Exercise details: Your response should contain every line from the data below that holds the string "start".

Collected material:
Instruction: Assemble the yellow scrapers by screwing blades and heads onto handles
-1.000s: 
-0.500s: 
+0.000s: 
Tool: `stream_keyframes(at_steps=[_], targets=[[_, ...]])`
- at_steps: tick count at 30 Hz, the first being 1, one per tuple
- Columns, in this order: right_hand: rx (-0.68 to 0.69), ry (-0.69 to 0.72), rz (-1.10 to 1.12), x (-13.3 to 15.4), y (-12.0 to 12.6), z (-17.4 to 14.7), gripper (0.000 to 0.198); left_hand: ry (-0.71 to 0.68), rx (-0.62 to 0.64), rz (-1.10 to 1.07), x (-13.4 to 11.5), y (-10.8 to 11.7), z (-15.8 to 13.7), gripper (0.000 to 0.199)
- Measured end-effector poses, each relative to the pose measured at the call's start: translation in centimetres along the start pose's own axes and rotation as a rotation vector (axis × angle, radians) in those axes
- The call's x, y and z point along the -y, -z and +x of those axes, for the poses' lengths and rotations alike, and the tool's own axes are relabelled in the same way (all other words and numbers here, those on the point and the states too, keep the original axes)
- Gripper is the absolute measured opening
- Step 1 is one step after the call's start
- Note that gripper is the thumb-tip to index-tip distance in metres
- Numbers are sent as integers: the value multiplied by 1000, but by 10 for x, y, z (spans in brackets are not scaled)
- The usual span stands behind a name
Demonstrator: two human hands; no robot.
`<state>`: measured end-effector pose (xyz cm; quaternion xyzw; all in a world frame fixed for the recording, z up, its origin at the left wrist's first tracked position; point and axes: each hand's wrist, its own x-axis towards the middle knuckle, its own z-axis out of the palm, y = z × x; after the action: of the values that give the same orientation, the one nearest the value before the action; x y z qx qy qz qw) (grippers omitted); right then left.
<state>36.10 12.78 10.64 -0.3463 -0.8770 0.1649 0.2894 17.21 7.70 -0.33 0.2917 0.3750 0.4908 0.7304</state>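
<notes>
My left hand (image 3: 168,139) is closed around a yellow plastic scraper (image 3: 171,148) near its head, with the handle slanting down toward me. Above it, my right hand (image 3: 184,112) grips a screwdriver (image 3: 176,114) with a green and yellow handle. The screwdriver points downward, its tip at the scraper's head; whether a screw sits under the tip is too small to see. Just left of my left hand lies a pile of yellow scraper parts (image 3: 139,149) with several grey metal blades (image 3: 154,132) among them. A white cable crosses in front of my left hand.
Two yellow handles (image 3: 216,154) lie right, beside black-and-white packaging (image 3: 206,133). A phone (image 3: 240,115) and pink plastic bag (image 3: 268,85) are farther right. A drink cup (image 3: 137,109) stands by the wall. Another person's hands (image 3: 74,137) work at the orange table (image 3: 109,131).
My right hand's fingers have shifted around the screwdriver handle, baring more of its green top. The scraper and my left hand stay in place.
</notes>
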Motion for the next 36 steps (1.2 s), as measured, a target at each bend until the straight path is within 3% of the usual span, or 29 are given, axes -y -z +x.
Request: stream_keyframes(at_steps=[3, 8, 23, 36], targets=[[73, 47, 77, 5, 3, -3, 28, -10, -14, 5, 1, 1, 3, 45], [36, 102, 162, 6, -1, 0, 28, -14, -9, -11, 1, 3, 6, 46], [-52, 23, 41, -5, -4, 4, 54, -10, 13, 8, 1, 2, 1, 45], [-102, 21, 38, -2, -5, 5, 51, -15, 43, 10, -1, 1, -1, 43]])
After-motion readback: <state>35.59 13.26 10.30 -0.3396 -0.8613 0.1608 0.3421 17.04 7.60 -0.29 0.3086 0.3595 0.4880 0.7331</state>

Task output:
- Measured end-effector poses, each relative to the pose measured at the call's start: translation in centimetres along the start pose's own axes and rotation as a rotation vector (axis × angle, radians) in those axes
- Step 1 is one step after the call's start

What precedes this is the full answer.